Disclaimer: I am not a football fan. I just love the big events. And with a pretty good memory for names and numbers, I can pull off some pretty good fakery during World Cups, fooling even diehard fans in bars.
I was thinking about the strangeness of synchronicity… in my street, we were out watering plants, a babble of neighbourhood chatter over fences, cups of tea, the ticking over of a perfectly ordinary Sunday. Yet in Germany, the biggest sporting event in the world, the expectation of nations, a time for heroes and heroic actions… Zinedine Zidane’s last game at the highest level, and the possibility of a legendary end to a glorious career by lifting the World Cup for France, a dream taking shape in legend and in the streets of Paris.
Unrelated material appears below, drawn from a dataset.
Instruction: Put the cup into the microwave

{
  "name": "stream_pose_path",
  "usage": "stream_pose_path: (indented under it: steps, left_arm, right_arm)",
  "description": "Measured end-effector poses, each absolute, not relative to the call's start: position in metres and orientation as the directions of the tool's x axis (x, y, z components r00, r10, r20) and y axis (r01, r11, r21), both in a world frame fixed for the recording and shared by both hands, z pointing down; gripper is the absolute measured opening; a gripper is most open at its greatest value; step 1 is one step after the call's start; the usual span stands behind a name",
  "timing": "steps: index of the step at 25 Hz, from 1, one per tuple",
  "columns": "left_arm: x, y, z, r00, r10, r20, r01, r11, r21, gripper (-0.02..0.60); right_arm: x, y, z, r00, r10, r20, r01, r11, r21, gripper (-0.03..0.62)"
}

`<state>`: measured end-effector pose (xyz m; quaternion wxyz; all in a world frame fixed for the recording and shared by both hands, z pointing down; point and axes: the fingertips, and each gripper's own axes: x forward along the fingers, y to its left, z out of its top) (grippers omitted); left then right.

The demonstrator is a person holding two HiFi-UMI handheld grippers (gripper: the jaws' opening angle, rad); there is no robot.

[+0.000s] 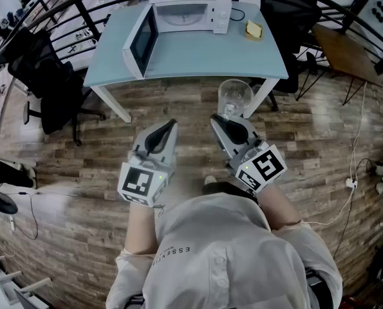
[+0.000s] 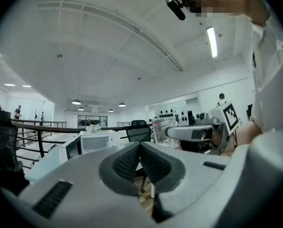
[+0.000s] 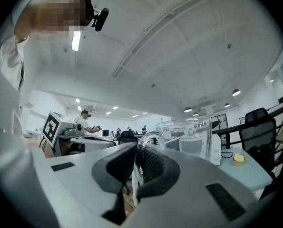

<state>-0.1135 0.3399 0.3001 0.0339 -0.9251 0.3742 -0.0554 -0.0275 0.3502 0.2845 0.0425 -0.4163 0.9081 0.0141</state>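
Person: standing at the near edge of the head view in a pale shirt (image 1: 217, 262), both forearms reaching forward.
Left gripper (image 1: 166, 130): near left, held level; pads closed against each other with nothing between them; idle.
Right gripper (image 1: 222, 122): near right, level; jaws nearly together, pinching the cup's handle (image 3: 149, 137).
Cup (image 1: 235, 98): clear glass and upright, apparently empty. It is carried just past the right gripper's tips, in the air over the floor and short of the table's near edge.
Floor (image 1: 178, 102): wood planks, lying between the person and the table.
Chair (image 1: 46, 85): black, at far left beside the table.
Table (image 1: 204, 53): pale blue top, ahead of both grippers, with its near part bare.
Microwave (image 1: 191, 8): white, at the table's far edge, cavity facing the person.
Door (image 1: 143, 40): swung fully open to the left, leaving the cavity unobstructed.
Yellow block (image 1: 253, 29): on the table right of the microwave, clear of the route.
Step in hand: carrying the gripped cup toward the microwave; judged about midway, since the cup is lifted but not yet over the table.
Next move calls for: stepping closer and moving the cup forward and slightly left, kept upright. It must enter right of the door, be lowered onto the cavity floor, and only then be released.
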Motion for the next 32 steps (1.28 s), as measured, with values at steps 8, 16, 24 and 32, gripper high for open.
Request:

So when he headbutted Marco Materazzi, it was the moment of madness that says so much about the frailty of humanity. We are heroes destined for nothing more than a crunch under heels. A moment out of control can cost you your dignity, your life’s work, your dreams… and to see it happen to Zidane was heartbreaking, although it is hard to feel sorry for him in the same way as it is hard to empathise with the drunk on probation getting arrested for punching someone outside the pub and heading back to jail. It was a horrible incident, and after all the energy and worldwide elation and dedication that goes with the tournament, it was just sickening to hear it finish in a chorus of boos and whistles as the French fans just derided the officials and the Italians. Football was dead for a while. If only the last match had been Italy – Germany, we could have felt better about life.
As for Federer, he is the last salvation of the Sunday Sporting Spirit – yet another display of magic and beautiful power. I remember I had only just started my original journal when he won Wimbledon in 2003 – we were living in Sydney and I was suffering the dreadful commentary and the fact that the Aussies use the changes of ends for adverts…
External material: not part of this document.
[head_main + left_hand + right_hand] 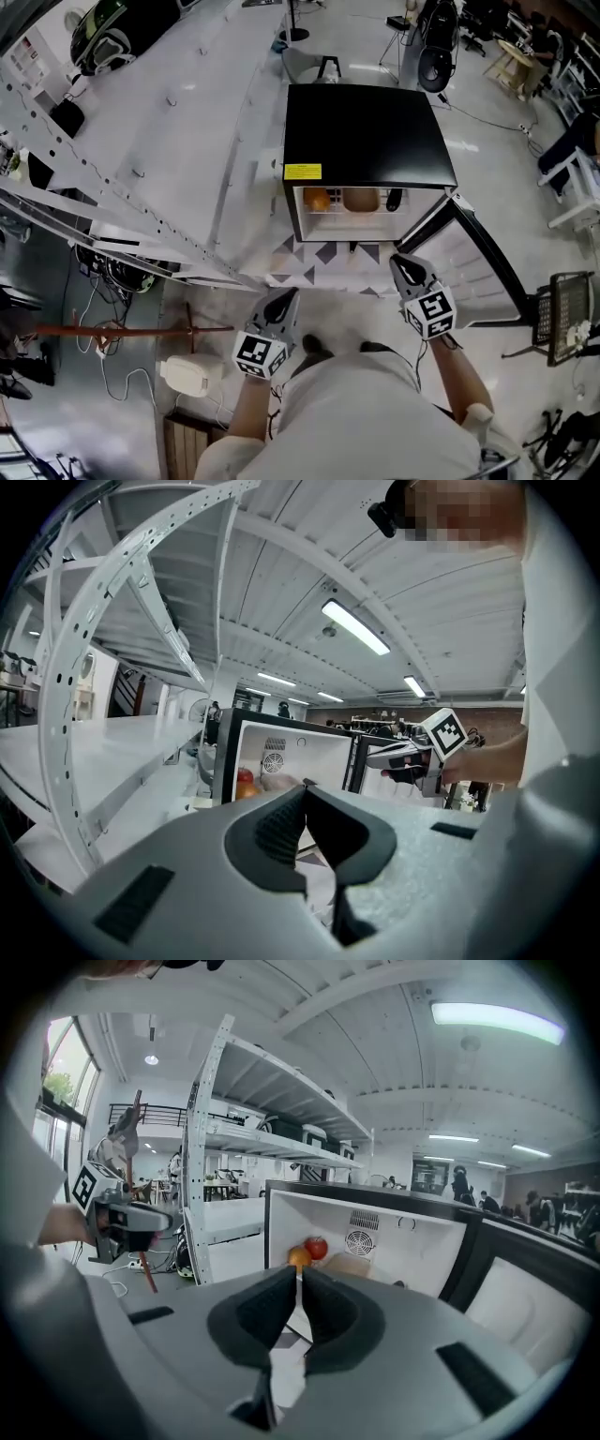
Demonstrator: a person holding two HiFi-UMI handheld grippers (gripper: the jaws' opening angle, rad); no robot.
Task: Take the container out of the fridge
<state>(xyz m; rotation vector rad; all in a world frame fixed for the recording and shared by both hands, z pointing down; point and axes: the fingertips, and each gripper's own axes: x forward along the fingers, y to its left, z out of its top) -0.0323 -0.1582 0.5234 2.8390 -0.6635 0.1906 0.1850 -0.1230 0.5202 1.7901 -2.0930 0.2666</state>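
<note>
Indoors, a black fridge [370, 131] stands open on pale floor [216, 305], left tool [283, 300] and right tool [402, 266] closed.

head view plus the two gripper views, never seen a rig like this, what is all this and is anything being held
There is no robot here: a person holds a two-jaw gripper in each hand. The head view looks down from the person's head at the left gripper, the right gripper and a small black fridge with its door open. Each gripper view looks along that gripper's own jaws towards the fridge. Inside sit a round orange fruit, a round red fruit and a tan container. Both grippers are shut with nothing between the jaws, and the container is untouched.
</note>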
Speaking of commentary… PLEASE, PLEASE. BBC – offer John Motson a retirement package he can’t refuse. Get that USELESS MAN off the air. And let him take Mark “I reside in a toolbox” Lawrenson with him. Most of the time I feel Motson is actually commenting on old match recorded in the early 70s. “Incisive” is hardly his middle name. And as for Lawrenson… save it for the pub, son.
Rant over. Bed calls. D. has just booked train tickets to go to Scotland at the end of this month, during which week I will start recording the new record.